専攻医の藤田です。
藤田医科大学の田島先生が3ヶ月のローテを終えて最終発表してくれました。目標としていた「緩和ケアの管理」「意思決定支援」「多様な価値観を受け入れること」に関して、それぞれの成長を実感する機会となったとのお言葉をいただきました。
また、今回の発表では、聴覚障害を持つ患者とのコミュニケーションのために学んだ手話の基礎知識についても共有いただけました。医療現場で活用できる手話表現や、手話の種類・歴史について学び、実際の診療でどのように役立てることができるかを教えてくださいました。緩和ケアにおいて、患者との意思疎通を深める手段の一つとして手話の活用が有効であることが実感できる内容でした。
1. 緩和ケアについて
研修開始時には、緩和ケアを必要とする患者の対応について一定の理解を深めることを目標としていました。
- 知識面:レクチャーや指導医のフィードバックを通じて、症状緩和について体系的に学ぶ機会を得た。
- 実践面:多くの患者を担当し、オピオイドの調整や緩和的放射線治療の適応判断などを経験した。
また、緩和ケアの領域では、患者の身体的苦痛だけでなく、精神的・社会的背景も考慮することが重要であり、チーム医療の大切さを再認識されたそうです。
2. 意思決定支援の難しさ
特に意思決定支援に関しては、3か月間で最も成長を実感した分野であったとのことです。
- 従来の考え方:「すべての関係者が納得し、理想的な形で意思決定がなされるべき」と考えていた。
- 緩和ケアでの学び:
- 患者や家族の価値観が多様であり、完全に一致することは少ない。
- 医療者ができることは、「患者の意思を最大限尊重しながら、家族とも調整を行い、最良の選択肢を提示すること」。
- 「最善を尽くすことが大切であり、必ずしも100%の納得を得ることができなくても良い」と考えられるようになった。
特に、認知症患者の意思決定に関わる場面では、医療的な判断だけでなく、経済的・社会的な側面も重要であることを痛感したとのことでした。
3. 多様な価値観を受け入れること
緩和ケアの現場では、患者や家族の価値観が医療者の想定と大きく異なることも多いです。

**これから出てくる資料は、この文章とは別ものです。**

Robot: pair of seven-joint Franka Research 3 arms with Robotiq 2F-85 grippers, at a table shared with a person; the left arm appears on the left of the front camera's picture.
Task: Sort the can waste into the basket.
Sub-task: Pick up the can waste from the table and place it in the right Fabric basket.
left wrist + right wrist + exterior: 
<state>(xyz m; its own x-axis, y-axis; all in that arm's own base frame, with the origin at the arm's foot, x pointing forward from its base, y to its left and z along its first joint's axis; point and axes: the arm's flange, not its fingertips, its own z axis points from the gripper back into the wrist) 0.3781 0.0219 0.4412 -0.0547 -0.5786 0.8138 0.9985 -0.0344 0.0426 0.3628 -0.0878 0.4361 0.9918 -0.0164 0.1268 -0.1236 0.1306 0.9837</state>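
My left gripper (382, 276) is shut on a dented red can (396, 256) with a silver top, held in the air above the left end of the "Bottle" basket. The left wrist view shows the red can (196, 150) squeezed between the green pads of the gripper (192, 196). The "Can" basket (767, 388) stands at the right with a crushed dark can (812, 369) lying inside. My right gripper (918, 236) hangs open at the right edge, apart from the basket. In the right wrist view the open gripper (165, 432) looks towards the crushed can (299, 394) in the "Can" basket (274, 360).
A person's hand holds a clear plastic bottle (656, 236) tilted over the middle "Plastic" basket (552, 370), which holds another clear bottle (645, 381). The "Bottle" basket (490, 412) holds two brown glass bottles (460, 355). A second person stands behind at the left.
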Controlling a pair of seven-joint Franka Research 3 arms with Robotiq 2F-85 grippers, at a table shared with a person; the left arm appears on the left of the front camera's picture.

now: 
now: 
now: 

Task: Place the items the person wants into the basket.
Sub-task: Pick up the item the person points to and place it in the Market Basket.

- 「なぜこの選択をするのか?」と疑問に思うケースもあったが、指導医やチームの意見を聞くことで、「こういう考え方もある」と受け入れられるようになった。
- 患者や家族の背景を深く理解することで、医療的な介入のあり方が変わることを学んだ。
- また、普段接することのなかった医療者との関わりを通じて、視野を広げる機会にもなった
とのことでした。
手話の学習と医療現場での活用
手話の基本知識
今回のローテーションでは、聴覚障害を持つ患者とコミュニケーションを取る必要がある場面もあり、基本的な手話を学び、診療に活かした経験についても共有がありました。
- 手話の種類
- 日本手話:音声言語を獲得する前に失聴した人が使う。日本語とは文法が異なり、表情や身体の動きも用いる。

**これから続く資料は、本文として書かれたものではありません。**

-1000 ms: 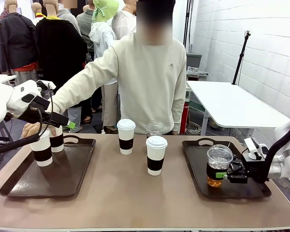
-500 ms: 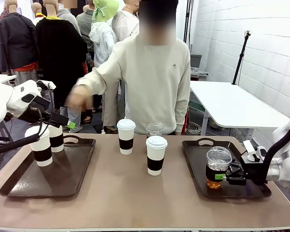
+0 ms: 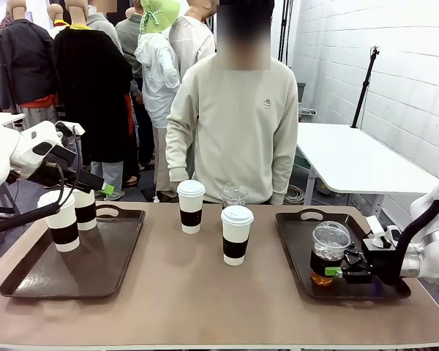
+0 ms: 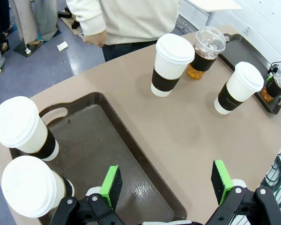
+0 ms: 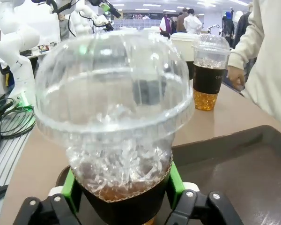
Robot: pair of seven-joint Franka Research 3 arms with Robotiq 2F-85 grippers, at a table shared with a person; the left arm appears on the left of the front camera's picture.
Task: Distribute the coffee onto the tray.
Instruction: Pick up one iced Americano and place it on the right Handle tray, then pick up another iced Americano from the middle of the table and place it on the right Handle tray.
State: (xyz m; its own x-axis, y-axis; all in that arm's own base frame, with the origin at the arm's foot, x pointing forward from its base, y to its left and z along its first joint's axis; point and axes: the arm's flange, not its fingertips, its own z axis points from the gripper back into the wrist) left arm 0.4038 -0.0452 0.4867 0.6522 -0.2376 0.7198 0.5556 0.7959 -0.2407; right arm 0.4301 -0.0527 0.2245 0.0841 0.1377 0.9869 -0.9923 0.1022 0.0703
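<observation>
Two white lidded cups with brown sleeves (image 3: 62, 219) (image 3: 85, 208) stand at the far end of the left tray (image 3: 95, 270). My left gripper (image 3: 106, 189) hovers above them, open and holding nothing (image 4: 166, 180). On the bare table between the trays stand two more white cups (image 3: 191, 206) (image 3: 236, 234) and a clear dome-lidded cup of amber drink (image 3: 234, 194). The other dome-lidded cup (image 3: 329, 252) is at the right tray (image 3: 300, 234), with my right gripper (image 3: 338, 271) shut on its sleeve (image 5: 122, 187). I cannot tell whether its base touches the tray.
The person stands at the far side of the table with arms down, one hand (image 5: 236, 75) near the table edge. Another white table (image 3: 351, 157) stands back right. Most of both trays' surface is bare.
The person's arm has pulled back from the left tray to their side. My right gripper has shifted slightly left with the dome cup. My left arm has not moved.
</observation>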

- 日本語対応手話:日本語を習得した後に失聴した人が使う。日本語の文法に近く、手の動きが中心。
- 中間型手話:地域や個人によって異なる、独自の手話表現を用いることも多い。
- 手話を使う人の数
- 日本国内で約8万人が手話を使用しているとされる。
- 手話通訳者は全国で約4,000人、福岡県内では138人が登録されている。
医療現場で役立つ手話
実際に診察で使用した手話の一部を紹介してくださいました
- 医師:「脈を測るような動作」+「グッと握る」
- 緩和ケア:「体をさすったり揉んだりするような動作」
- 調子はどうですか?:「手を上げ下げして顔をひねる」
- 検査:「目線を向けて測定するような動作」
- 診察:「聴診器を当てるような動作」
- 吐き気:「口元に手をあて、胸をさする」
- 痛み:「手をひねるような動作」
- 倦怠感:「体全体が重いことを示すような動作」
- 薬:「薬指をこすり合わせる」
- おいしい:「顎をさする」
このような基本的な手話を実際に診療で活用し、患者とのコミュニケーションを取ることで、患者の安心感が増し、信頼関係の構築につながったと報告されました。
また、飯塚病院内にも手話対応可能な看護師が1名おり、必要に応じて連携を取ることができるとのことです。緩和医療学会もYouTubeでろう者の緩和ケアに関する動画をUpされておりますので、もしよければご参照ください!
まとめ
今回のローテーションでは、症状緩和、意思決定支援、多様な価値観を受け入れること、手話でのコミュニケーションなど、幅広い学びが得られました。今後の診療においても活かせる貴重な経験となったとのことです。